IRIS HENDERSON is just 3ft 5ins and has specially adapted her home of 35 years to meet her health needs. But she says the Tories’ bedroom tax threatens to force her out of her house.
AT JUST 3ft 5in, Iris Henderson’s life has been one of struggle.
Born with dwarfism – or restricted growth – she has fought discrimination and prejudice all her life.
But Iris faces a new battle in the shape of the Tories’ bedroom tax, which threatens to force her out of the home where she has lived for 35 years.
The 59-year-old faces losing a quarter of her housing benefit unless she moves out of the house that has been specially adapted to ease her day-to-day life.
Under the Government’s bedroom tax, anyone with a spare room will lose 14 per cent of their housing benefit or 25 per cent if they have two spare rooms.
An estimated 100,000 Scots will suffer and charities warn that the tax will drive up rent arrears and evictions.
“What David Cameron and George Osborne have presided over is barbarity. The Conservatives are not interested in human beings, all they are interested in is number crunching.
“They want to reduce the welfare bill by whatever means. They don’t care if your life is destroyed or not. We’re just collateral damage.”
Iris lives on her own in a three-bed housing association home in Cumbernauld, near Glasgow, but her daughter Donna often stays over.
She has spent thousands on adapting the house to cater for her disability. She paid £4500 to have the appliances and units in her kitchen made lower so she can cook with ease and reach pots and pans.
“I have bought most of the things I have to make my life easier myself. I’ve never applied for any grants.”
Iris faces losing £72 a month in benefits. She said:
“I would lose a significant amount of my income and would become more housebound. I wouldn’t have the money for the small luxuries in life like going to the cinema or having a meal with my friends.
“Going into town on the train with my daughter, having lunch together and watching the buskers on Sauchiehall Street is a rare treat for me. It makes me feel part of society.
“What Cameron will do with his bedroom tax is condemn a lot of people to social isolation. He has a swinging brick for a heart.
“I voted Conservative in the 2010 general election. Cameron, who had a disabled son, said he was going to help people with disabilities and I took him at his word.
“Instead, he has saddled us with a bedroom tax. I feel enraged. He has no idea how disabled people live. I live in constant pain and have to crawl into bed at night because of my curved spine.

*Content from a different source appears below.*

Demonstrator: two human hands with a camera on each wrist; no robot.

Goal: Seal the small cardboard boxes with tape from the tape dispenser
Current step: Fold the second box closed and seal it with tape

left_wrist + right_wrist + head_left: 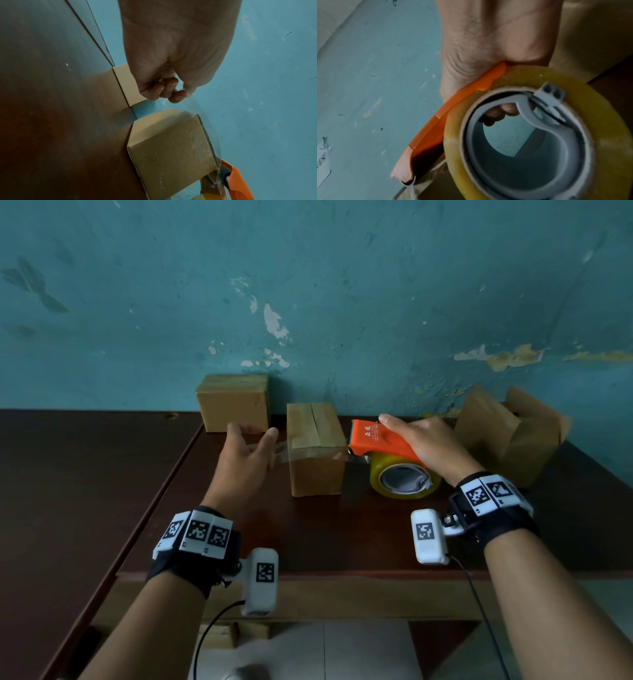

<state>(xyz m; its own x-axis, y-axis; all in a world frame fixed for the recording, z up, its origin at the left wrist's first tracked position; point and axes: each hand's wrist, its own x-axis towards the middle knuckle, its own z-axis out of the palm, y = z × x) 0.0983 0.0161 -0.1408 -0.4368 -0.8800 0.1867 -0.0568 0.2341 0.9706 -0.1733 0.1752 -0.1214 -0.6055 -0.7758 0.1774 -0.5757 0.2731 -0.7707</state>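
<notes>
My right hand (423,440) grips the orange tape dispenser (380,440), fingers curled over its top with the index finger extended along the housing; the yellowish tape roll (406,477) hangs beneath it, just beside the right face of the middle box (315,448). My left hand (245,455) sits to the left of that box, and in the left wrist view its fingertips (178,96) pinch the free end of the clear tape strip (291,451), which spans across the box top toward the dispenser. The strip appears to cross the centre seam rather than run along it. Risk, as I judge it: the strip is suspended and slack in places, so it can fold onto itself or wrinkle before contact. Uneven pull from either hand would skew it. Downward pressure without support may shift the light box on the table (342,535). A sealed-looking box (233,402) stands by the wall, and an open box (507,433) waits at right, well apart from the work.
</notes>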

“If I want to buy new clothes, I have to get them specially made. Clothes companies don’t cater for my disability. It can cost £200 for a dress or £500 for a coat.
“When Donna got married, I had to pay £400 for a mother-of-the-bride dress and coat.
“Because my feet are swollen with arthritis, I also have to get shoes made. I can’t go to the sales.”
Iris’s dad was over 6ft, her mum was 5ft 7in and her older sister was 5ft 8in.
But Iris was born with a condition known as spondyloepiphyseal dysplasia.
It is the same form of restricted growth that affects celebrity actor Warwick Davis, who starred in the Harry Potter movies and BBC’s Life’s Too Short with Ricky Gervais.
“It hasn’t been an easy life. I’ve been shunned for a disability that I couldn’t help.
“I remember, when I was 18, speaking to a woman who was pregnant. When I went to touch her belly, she screamed, ‘Get your hands off, I might have a child like you.’ I was just a young lassie at the time and left in tears.
“I also remember arranging to go on a blind date and, when I turned up at the restaurant, he shouted, ‘Oh my god, how do people like you survive? People like you should be put down at birth.’
“This was despite him being a social worker and me telling him beforehand that I was 3ft 5in.”
Iris worked as a typist for British Rail from the age of 18 to 24 before her spine was damaged by her pregnancy.
Now, Iris suffers from arthritis and osteoporosis and needs crutches to walk.
Donna, who is 5ft 8in, said:
“This has been my mum’s home most of her life.
“It is also my family home. So many of my memories are tied into this house. I celebrated my 18th and 21st here and I left from here on my wedding day.
“I live nearby but, when I’m not here, my mum has neighbours she has known for years and who look out for her. If that is taken away, she will lose her support system.”